*TASK INSTRUCTIONS*: The data must be transcribed exactly, with no line missing.

*** Opening EXERCISE DATA ***

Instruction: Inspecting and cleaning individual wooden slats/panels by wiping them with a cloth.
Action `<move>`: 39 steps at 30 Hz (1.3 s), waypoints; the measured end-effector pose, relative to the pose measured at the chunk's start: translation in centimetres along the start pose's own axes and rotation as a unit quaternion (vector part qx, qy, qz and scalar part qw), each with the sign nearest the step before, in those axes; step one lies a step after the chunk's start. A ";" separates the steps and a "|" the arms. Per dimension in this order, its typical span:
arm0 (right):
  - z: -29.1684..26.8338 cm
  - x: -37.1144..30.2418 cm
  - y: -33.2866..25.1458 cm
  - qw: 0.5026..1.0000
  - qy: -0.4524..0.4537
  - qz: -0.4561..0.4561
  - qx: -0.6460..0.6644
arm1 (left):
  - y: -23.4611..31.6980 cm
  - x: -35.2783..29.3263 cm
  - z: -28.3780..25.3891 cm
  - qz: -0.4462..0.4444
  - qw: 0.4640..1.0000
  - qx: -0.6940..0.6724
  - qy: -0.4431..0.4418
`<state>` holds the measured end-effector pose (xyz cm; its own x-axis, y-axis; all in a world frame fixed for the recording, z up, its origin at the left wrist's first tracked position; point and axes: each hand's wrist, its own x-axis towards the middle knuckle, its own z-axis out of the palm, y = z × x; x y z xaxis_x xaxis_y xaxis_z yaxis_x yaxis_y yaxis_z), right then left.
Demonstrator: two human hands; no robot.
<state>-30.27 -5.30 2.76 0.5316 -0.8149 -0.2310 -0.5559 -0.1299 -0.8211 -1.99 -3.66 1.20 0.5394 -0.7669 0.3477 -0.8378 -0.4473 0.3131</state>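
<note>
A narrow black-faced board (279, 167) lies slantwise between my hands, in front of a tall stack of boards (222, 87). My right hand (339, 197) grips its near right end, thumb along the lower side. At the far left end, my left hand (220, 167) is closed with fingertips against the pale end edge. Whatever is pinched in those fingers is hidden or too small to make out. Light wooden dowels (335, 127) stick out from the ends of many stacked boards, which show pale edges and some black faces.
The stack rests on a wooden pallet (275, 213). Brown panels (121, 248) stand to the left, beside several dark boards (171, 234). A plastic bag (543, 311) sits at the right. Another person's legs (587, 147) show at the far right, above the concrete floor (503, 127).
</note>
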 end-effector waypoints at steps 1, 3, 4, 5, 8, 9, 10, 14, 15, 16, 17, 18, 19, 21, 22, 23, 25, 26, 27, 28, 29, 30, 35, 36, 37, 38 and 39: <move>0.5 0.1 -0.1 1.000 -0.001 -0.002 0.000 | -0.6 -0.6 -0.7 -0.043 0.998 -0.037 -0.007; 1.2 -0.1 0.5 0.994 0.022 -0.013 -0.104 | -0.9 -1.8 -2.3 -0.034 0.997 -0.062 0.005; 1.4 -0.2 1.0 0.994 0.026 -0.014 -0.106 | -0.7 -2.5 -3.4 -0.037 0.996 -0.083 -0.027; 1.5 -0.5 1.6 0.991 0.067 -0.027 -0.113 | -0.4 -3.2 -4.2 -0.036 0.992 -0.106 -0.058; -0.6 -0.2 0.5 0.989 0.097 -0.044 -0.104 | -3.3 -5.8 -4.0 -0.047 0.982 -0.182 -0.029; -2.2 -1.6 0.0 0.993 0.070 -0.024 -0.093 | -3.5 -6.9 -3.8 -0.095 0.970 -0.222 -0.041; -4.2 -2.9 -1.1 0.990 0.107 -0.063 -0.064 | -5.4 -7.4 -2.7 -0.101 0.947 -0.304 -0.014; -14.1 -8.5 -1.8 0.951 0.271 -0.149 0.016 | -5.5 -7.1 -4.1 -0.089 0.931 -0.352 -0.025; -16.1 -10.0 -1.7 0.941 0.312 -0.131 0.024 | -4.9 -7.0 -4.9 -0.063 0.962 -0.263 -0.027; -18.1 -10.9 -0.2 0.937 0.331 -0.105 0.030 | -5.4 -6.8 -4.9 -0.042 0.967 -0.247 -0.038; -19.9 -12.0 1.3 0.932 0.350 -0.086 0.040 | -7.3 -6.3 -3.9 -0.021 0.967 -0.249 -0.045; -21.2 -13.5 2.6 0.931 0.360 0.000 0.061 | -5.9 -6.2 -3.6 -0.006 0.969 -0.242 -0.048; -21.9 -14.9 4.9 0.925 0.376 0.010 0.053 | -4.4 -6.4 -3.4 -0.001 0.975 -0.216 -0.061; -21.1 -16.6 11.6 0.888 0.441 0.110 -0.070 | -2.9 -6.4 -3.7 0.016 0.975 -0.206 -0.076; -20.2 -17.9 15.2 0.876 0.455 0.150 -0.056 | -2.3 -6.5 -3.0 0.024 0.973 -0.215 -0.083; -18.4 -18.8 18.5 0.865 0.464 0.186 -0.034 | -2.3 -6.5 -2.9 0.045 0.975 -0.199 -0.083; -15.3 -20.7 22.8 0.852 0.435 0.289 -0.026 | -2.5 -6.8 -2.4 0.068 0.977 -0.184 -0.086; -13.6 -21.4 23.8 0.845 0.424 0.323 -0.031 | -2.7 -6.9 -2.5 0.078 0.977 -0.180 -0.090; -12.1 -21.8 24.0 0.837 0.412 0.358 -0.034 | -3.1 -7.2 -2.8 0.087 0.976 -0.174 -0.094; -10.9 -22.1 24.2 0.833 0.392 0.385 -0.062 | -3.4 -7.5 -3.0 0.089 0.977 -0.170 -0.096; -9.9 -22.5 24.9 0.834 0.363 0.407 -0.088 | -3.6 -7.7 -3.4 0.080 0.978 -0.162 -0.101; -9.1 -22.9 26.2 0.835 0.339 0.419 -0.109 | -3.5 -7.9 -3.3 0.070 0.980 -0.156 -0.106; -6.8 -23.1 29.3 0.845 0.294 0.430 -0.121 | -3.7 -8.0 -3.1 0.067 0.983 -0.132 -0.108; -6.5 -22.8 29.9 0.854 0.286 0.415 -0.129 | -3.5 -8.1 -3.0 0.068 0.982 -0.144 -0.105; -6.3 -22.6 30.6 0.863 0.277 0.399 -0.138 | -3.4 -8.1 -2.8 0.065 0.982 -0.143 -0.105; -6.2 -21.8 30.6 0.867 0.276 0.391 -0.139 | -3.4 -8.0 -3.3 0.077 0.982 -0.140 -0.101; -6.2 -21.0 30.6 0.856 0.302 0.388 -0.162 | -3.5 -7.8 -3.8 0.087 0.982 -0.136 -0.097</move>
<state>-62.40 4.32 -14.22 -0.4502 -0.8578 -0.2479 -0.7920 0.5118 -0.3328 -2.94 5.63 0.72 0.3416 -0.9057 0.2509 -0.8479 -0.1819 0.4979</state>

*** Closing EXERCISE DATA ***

*RESPONSE BELOW*:
Instruction: Inspecting and cleaning individual wooden slats/panels by wiping them with a cloth.
Action `<move>`: 39 steps at 30 Hz (1.3 s), waypoints; the measured end-effector pose, relative to the pose measured at the chunk's start: translation in centimetres along the start pose's own axes and rotation as a unit quaternion (vector part qx, qy, qz and scalar part qw), each with the sign nearest the step before, in those axes; step one lies a step after the chunk's start. A ";" separates the steps and a "|" the arms. Per dimension in this order, its typical span:
arm0 (right):
  - z: -29.1684..26.8338 cm
  - x: -37.1144..30.2418 cm
  - y: -33.2866..25.1458 cm
  - qw: 0.5026..1.0000
  - qy: -0.4524..0.4537
  - qz: -0.4561..0.4561
  - qx: -0.6460..0.6644
arm1 (left):
  - y: -23.4611..31.6980 cm
  - x: -35.2783..29.3263 cm
  - z: -28.3780..25.3891 cm
  - qz: -0.4462..0.4444
  - qw: 0.4640..1.0000
  - qx: -0.6940..0.6724
  - qy: -0.4431..0.4418
`<state>` holds the measured end-effector pose (xyz cm; its own x-axis, y-axis; all in a world frame fixed for the recording, z up, its origin at the left wrist's first tracked position; point and axes: each hand's wrist, its own x-axis towards the middle knuckle, its own z-axis out of the palm, y = z × x; x y z xaxis_x xaxis_y xaxis_z yaxis_x yaxis_y yaxis_z), right then left.
Demonstrator: two human hands; no robot.
<state>-30.27 -5.30 2.76 0.5316 -0.8149 -0.2310 -0.5559 -0.1299 -0.8211 -1.99 -3.66 1.20 0.5394 -0.7669 0.3477 -0.8378 -0.4473 0.3131</state>
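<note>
A narrow black-faced board (279, 167) lies slantwise between my hands, in front of a tall stack of boards (222, 87). My right hand (339, 197) grips its near right end, thumb along the lower side. At the far left end, my left hand (220, 167) is closed with fingertips against the pale end edge. Whatever is pinched in those fingers is hidden or too small to make out. Light wooden dowels (335, 127) stick out from the ends of many stacked boards, which show pale edges and some black faces.
The stack rests on a wooden pallet (275, 213). Brown panels (121, 248) stand to the left, beside several dark boards (171, 234). A plastic bag (543, 311) sits at the right. Another person's legs (587, 147) show at the far right, above the concrete floor (503, 127).
</note>
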 end-effector waypoints at steps 1, 3, 4, 5, 8, 9, 10, 14, 15, 16, 17, 18, 19, 21, 22, 23, 25, 26, 27, 28, 29, 30, 35, 36, 37, 38 and 39: <move>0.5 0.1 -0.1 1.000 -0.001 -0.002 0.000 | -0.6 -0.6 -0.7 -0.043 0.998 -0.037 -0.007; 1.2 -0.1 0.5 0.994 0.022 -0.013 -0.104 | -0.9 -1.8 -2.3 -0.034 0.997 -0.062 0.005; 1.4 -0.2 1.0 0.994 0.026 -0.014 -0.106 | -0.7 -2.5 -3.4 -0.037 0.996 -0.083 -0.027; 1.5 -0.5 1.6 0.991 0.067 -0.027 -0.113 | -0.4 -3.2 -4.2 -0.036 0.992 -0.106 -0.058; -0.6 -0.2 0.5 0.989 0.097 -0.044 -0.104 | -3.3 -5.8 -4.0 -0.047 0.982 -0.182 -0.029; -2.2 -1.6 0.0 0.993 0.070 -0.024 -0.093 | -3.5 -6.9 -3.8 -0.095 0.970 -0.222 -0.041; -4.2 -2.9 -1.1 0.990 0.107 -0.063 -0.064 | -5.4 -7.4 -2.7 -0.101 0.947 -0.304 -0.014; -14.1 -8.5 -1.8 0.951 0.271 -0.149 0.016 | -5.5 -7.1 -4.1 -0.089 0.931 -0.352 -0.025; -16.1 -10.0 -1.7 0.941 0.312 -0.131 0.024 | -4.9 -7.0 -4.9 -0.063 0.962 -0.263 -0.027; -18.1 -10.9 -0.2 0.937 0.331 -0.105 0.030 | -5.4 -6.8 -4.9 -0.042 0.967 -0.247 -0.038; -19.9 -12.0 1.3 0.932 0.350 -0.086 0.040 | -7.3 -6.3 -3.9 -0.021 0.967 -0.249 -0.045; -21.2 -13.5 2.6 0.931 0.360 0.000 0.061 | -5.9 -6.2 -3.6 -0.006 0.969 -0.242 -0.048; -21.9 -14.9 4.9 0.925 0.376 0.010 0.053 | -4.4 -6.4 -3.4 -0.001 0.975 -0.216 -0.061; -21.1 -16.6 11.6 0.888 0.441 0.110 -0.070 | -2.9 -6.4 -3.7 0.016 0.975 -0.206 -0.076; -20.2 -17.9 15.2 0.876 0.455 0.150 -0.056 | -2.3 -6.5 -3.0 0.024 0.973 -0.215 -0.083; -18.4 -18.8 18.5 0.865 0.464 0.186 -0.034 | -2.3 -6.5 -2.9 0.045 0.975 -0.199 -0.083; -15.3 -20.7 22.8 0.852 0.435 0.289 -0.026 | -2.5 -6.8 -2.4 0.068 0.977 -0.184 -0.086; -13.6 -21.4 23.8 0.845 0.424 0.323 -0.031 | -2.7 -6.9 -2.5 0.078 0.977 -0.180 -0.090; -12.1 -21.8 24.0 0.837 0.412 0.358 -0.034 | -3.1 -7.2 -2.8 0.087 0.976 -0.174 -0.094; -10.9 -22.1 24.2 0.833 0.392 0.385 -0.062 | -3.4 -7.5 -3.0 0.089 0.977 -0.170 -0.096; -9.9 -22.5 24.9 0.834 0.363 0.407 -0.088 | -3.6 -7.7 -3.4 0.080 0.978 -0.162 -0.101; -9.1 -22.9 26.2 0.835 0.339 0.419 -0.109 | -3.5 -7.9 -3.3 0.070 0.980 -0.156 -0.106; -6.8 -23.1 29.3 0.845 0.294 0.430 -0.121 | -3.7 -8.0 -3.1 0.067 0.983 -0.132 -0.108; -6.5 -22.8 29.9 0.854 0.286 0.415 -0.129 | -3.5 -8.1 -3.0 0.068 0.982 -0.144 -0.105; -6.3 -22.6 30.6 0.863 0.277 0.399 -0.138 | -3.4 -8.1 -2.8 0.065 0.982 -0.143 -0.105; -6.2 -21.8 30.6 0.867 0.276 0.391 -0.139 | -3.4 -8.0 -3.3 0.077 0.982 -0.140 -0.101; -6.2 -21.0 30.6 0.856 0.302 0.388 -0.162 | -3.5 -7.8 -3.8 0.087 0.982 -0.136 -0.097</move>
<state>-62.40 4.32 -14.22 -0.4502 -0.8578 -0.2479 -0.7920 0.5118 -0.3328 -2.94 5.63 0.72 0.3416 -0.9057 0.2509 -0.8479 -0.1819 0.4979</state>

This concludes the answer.